何进怒视袁绍与陈琳,脸上尽是恨铁不成钢的愠色:“本初!孔璋!平日你们侃侃而谈,怎么今日如此不济事?!”
他转而望向刘备,目光扫过沉稳自若的田丰和一脸坦然的简雍时,心中的天平顿时倾斜了。
他觉得却如刘备所说,阉党明为构陷卢植,实为剪除自己羽翼这个说法正确!
于此同时,也越发感觉到这刘备摩下,确有能人!
至少比自家这两个关键时候指望不上的强得多!
他当即放下招揽的念头,眼下最要紧的是稳住阵脚一既不能折了威风,更不能让依附自己的士人心寒。

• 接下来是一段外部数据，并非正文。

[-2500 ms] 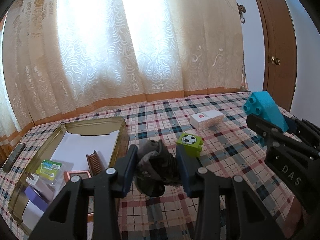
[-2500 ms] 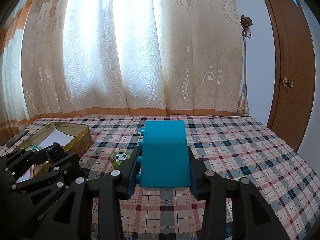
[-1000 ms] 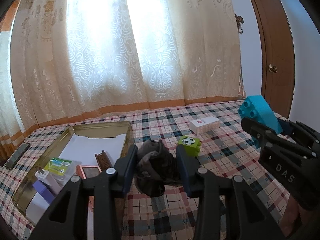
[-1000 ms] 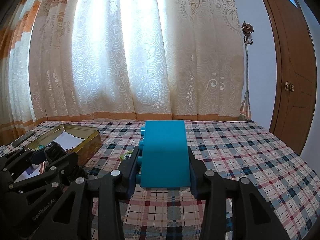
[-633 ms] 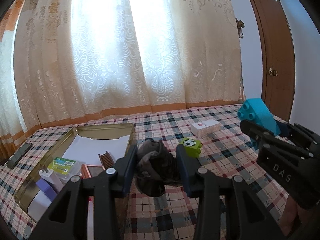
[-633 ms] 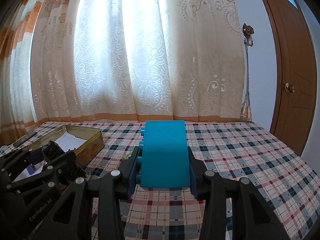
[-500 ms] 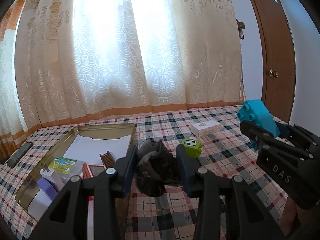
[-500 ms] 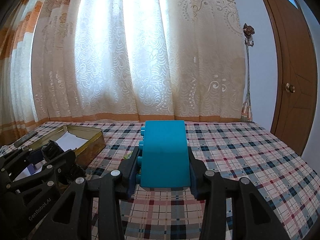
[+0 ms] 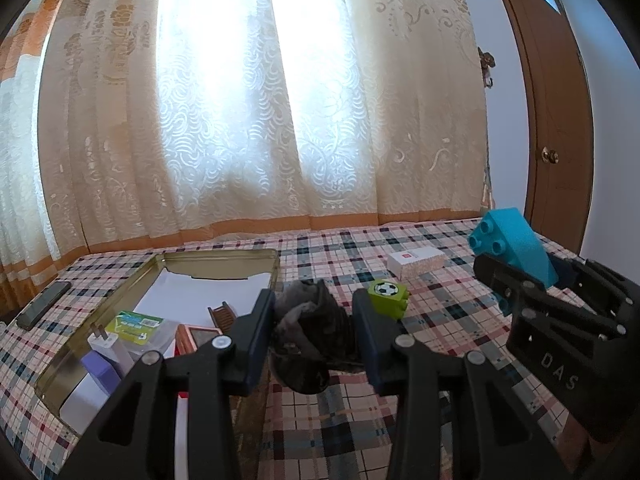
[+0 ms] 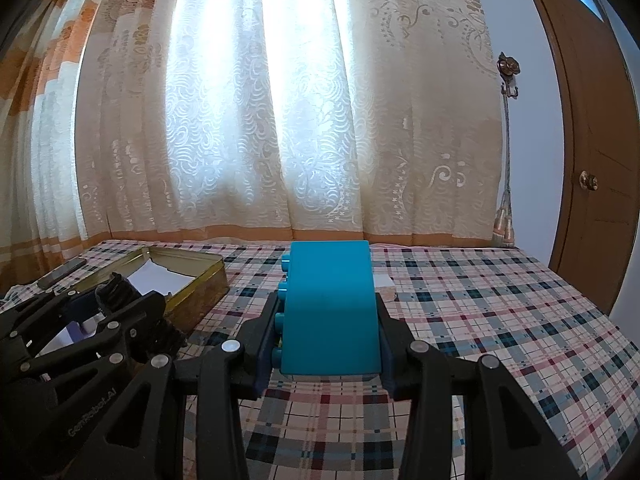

他强压火气,对刘备正色道:“玄德,还有这二位先生,你们句句都说到了我心坎上!”
“卢子干此事,绝非他一人之冤,实乃阉党向吾等示威!”
“此事,本将军绝不会坐视不理!”
他拍案而起,显出豪气干云之态:“面圣之事,包在本将军身上!定当尽快安排,让你得以面陈圣听,为尊师辩白!”
“朝中声援、士林清议,本将军自会着手布置!你且宽心!”
事已至此,目的达成。
刘备与田丰交换了一个心照不宣的眼神,这才躬身施礼,言辞恳切:“大将军如此仗义,备感激不尽,真不知该如何报答”
他微微垂首,语气中满是真挚的忧虑:“只是备实在担心,这般劳烦大将军,若让您与阉党结怨更深备心中实在难安。”
“万一因此连累大将军,备就是万死也难辞其咎啊”
何进闻言,心头一热。
看看!
这才是真心实意为兄长着想的贤弟!
处处都在为他考量,比起那些只会空谈的门客,不知贴心多少。
心中顿时豪情万丈,他大手一挥,尽显豪杰本色:“玄德不必担忧!本将军与那些阉竖,本就势同水火!岂能因惧怕他们,就坐视忠良蒙冤?此事就这么定了!”
“多谢大将军!”
刘备再次深深一揖,田丰、简雍、田畴也随之行礼。
随后,何进看着糟心的袁绍与陈琳,越发觉得对比明显,他猛地一甩袖袍,几乎是呵斥道:“本初!孔璋!还愣着作甚?代本将军好好送玄德出府!务必礼数周到!若是怠慢了贵客,唯你们是问!
“喏————”
“————遵命。”
袁绍和陈琳面色一阵青白,只能硬着头皮躬身领命。
他们何曾在大将军面前如此失态过?
今日这脸,算是丢大了。
何进笑着对刘备点头示意,然后转身大步向着后堂走去,他需要想想如何跟宫里的妹妹说道说道这阉党越发猖獗的事儿。
袁绍则与陈琳对视一眼,都从对方眼中看出一丝忌惮。
他们今日精心准备的招揽计划,不仅彻底破产,反而被对方借力打力,让大将军做出了明确承诺。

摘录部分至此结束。